A more flexible language- and compiler-based approach is taken by the Split-C language (Culler et al. 1993). Here, the user explicitly specifies arrays as being local or global (shared) and for global arrays specifies how they should be laid out among physical memories. Computation may be assigned independently of the data layout, and references to global arrays are converted into messages by the compiler or run-time system based on the layout. The decoupling of computation assignment from data distribution makes the language much more flexible than an owner computes rule for load-balancing irregular programs, but it still does not provide automatic support for replication and coherence, which can be difficult for the programmer to manage. Of course, all these software systems can be easily ported to hardware-coherent shared address space machines, in which case the shared address space, replication, and coherence are implicitly provided. In this case, the run-time system may be used to manage replication and coherence in main memory and to transfer data in larger chunks than cache blocks, but these capabilities may not be necessary.

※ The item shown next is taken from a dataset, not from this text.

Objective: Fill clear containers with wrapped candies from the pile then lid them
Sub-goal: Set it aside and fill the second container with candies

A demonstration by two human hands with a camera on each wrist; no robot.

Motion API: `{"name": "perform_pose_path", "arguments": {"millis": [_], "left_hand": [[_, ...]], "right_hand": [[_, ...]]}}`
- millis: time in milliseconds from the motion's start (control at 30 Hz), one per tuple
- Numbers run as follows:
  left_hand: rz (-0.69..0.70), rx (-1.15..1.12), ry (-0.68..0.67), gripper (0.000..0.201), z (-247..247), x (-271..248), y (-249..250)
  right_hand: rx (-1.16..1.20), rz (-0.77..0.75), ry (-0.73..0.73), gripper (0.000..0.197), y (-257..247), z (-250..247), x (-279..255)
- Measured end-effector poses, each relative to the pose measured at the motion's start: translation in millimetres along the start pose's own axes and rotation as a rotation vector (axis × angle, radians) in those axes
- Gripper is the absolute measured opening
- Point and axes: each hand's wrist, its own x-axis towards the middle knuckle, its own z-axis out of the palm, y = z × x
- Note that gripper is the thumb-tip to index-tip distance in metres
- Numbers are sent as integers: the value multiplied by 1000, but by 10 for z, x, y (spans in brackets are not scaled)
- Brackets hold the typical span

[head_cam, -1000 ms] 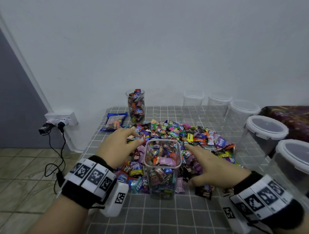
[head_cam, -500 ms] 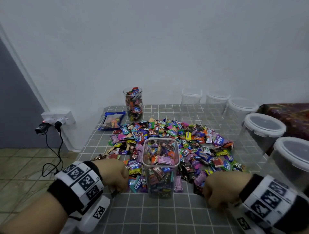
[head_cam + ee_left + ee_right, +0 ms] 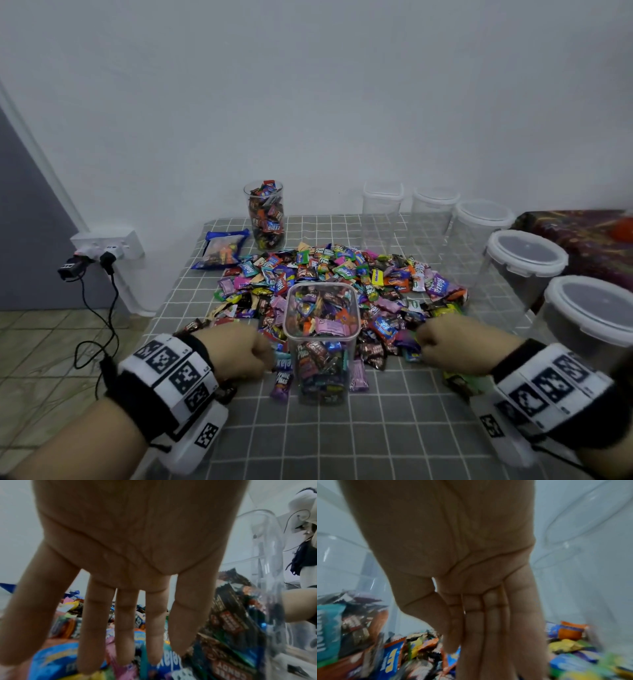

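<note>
Grey gridded table (image 3: 342,438) is carrying the candy pile (image 3: 342,274) behind the half-filled square container (image 3: 321,342); both hands' fingers are hiding there. Left wrist: left hand (image 3: 130,563) is spreading straight fingers (image 3: 93,622) over candies. Right wrist, blurring: right hand (image 3: 471,574) is pressing straight fingers (image 3: 496,635) together.

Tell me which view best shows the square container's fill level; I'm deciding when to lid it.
Head view: the square container shows whole, candies near its rim. Left wrist shows only one clear wall; right wrist only a blurred side.
</note>
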Motion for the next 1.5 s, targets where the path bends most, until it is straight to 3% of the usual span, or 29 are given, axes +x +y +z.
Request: {"name": "perform_pose_path", "arguments": {"millis": [100,200,367,500,600,667,767,833,933,1000,1100,1300,1500], "left_hand": [[12,-39,-6,24,33,-15,-48],[-23,-45,-54,22,74,14,-54],[-63,-45,4,20,2,1,-53],[-232,130,85,22,-109,-67,-150],[-281,145,35,24,-134,-132,-205],[-270,102,-3,21,-126,-149,-246],[-224,-7,-98,15,-87,-126,-290],[-192,-76,-176,21,-46,-90,-278],[-174,-109,-289,20,20,-35,-223],[-148,-98,-281,15,40,-9,-195],[-100,-32,-190,24,-5,7,-165],[-62,-2,-101,31,-146,27,-75],[-67,-24,228,11,-268,155,-33]], "right_hand": [[-103,120,-182,28,50,65,-145],[-114,156,-270,31,31,158,-126],[-77,136,-261,30,-17,119,144],[-37,109,-186,30,-116,12,349],[-1,82,-131,20,-168,-28,471],[11,63,-82,9,-201,-58,496],[-2,32,-73,18,-236,-110,448],[34,-1,-109,11,-276,-126,367],[132,-84,-255,16,-343,-82,271],[217,-150,-366,15,-408,-18,238],[322,-193,-441,27,-493,64,263],[242,-172,-131,30,-450,-22,458],[202,-59,219,20,-354,-59,554]]}}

The languages based-on C++ mentioned above are:

Parallel Programming in C**: A Large-Grain Data-Parallel Programming Language

Implementing a parallel C++ runtime system for scalable parallel systems

Parallel programming in Split-C

These look like predecessors of CUDA. So, lack of coherency perhaps make sense for massively-parallel workloads, for which the relatively slow synchronizations (due to a lack of coherency) could still account for only a tiny fraction of the overall runtime.

CRAY T3D and T3E indeed had a shared address space without hardware-supported coherency.